Plenty of commentators disagree with this hypothesis, but one thing is for certain: the way we measure probabilities of rare events matters. Important decisions are made in the present based on our assumptions on the frequency or rarity of hypothetical extreme events in the future. And this applies beyond the world of financial markets.

Consider some recent (and not-so-recent) meteorological disasters: hurricane Sandy in 2012, the Queensland floods in 2010/11, the North Sea flood of 1953 and the Great Mississippi flood of 1927. In all cases, they were described as a ‘perfect storm’ of factors aligning to cause the catastrophe. In all cases, society would have been better able to manage the event if only one of the factors (such as extreme winds or a king tide) had occurred in isolation, rather than all of them happening at once. And in all cases, the event was largely unforeseen, and its surprise was one of the principal reasons for the event’s catastrophic impact.

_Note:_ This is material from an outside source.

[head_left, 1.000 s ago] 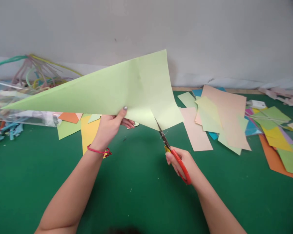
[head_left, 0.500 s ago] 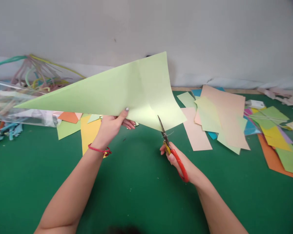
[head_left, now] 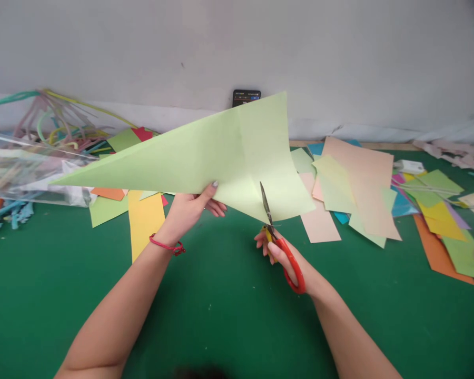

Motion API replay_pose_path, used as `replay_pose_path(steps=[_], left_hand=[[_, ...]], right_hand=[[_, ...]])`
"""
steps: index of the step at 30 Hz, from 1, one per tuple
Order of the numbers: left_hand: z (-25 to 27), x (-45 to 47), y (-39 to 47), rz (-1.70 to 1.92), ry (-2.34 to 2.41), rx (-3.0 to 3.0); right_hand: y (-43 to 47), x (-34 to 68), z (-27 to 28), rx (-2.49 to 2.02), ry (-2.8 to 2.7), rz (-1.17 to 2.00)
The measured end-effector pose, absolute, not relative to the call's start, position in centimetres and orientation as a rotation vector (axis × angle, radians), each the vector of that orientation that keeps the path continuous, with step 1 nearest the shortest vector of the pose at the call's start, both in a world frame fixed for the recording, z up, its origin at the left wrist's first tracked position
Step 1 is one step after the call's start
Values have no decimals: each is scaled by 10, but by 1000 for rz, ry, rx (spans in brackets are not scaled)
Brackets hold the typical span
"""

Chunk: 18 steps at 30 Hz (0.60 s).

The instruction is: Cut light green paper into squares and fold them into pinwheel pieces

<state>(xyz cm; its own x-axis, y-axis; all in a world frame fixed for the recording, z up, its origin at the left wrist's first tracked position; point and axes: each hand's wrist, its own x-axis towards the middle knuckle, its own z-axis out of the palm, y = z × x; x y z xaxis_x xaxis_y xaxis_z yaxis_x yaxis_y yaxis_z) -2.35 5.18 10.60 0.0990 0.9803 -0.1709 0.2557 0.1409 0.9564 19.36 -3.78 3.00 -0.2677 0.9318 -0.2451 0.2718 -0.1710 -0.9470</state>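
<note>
A large light-green sheet of paper [head_left: 189, 152], folded to a long point at the left, is held up above the table. My left hand [head_left: 191, 210] pinches its lower edge, thumb in front and fingers behind. My right hand [head_left: 286, 258] is closed around scissors [head_left: 284, 247] with red and yellow handles. Their dark blades reach up at the lower edge of the sheet, right of my left hand. One blade lies in front of the paper; the other is hard to make out, perhaps behind it.
Pastel paper sheets [head_left: 371, 184] overlap at the right, beside a white charger [head_left: 408, 167] with a cable. At the left are a clear plastic bag [head_left: 71, 181], pipe cleaners [head_left: 43, 118] and a yellow strip [head_left: 144, 221]. A phone [head_left: 246, 96] leans against the wall behind the green table [head_left: 209, 316].
The green sheet and my left hand have shifted right and slightly down, uncovering the phone. The scissors stay at the sheet's lower edge, blades tilted a little more upright.
</note>
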Motion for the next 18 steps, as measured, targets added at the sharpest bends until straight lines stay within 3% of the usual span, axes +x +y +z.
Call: replay_pose_path(steps=[18], left_hand=[[105,-23,52,886,1388,1341]], right_hand=[[-37,184,44,-1547,-1396,1474]])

We must be realistic: how can we possibly foresee catastrophic events when they are often without precedent in the instrumental record? The common response from engineers and planners is to fit a statistical distribution to the (smaller) events that we do have on record, and then extrapolate to generate the hypothetical future event. And the tail assumptions of the distribution – the assumptions that dictate whether events become more or less correlated the more extreme they become – will make all the difference. Consider, for example, the situation where we are interested in the probability that a 1 in 10 year flood will occur *on the same day* as a 1 in 10 year storm surge. This could be important if we are building a house or a bridge close to the coast, and we want to estimate how high it needs to be. If the two processes are independent then they will happen 1/(10*365)^{2}. This amounts to once every 36,500 years – probably not worth worrying about for all but the most critical infrastructure. In contrast, if they *always* happen at the same time, you can expect them once every 10 years. In that case, I certainly would want to make sure my house is built to withstand such an event! Of course in most cases the reality is somewhere between the two ends of this very wide spectrum.

What is the solution to this problem? The answer is not trivial, and requires a strong foundation in risk estimation, multivariate statistics, and an understanding of the physical processes that will cause such an event. Certainly more effort needs to be placed on improving our scientific understanding of extremes and more accurately quantifying the risk of rare events, so that we can be better prepared when they occur. By the same token, we also must accept (as pointed out in The Black Swan) that we might never be able to successfully estimate the risk of very rare events, and that there always will be unknown unknowns whose probability cannot be quantified. Whatever we do, we should be spending more time thinking about the assumptions implicit in our methods, and not have blind faith that a statistical distribution – no matter how elegant – will furnish us with all the answers.

*Acknowledgements: The idea for this blog post article came from an anonymous reviewer of a paper that some colleagues and I have been writing on compound extremes, as well as some discussions with Dr Michael Leonard on multivariate distributions and the “formula that killed Wall Street”.*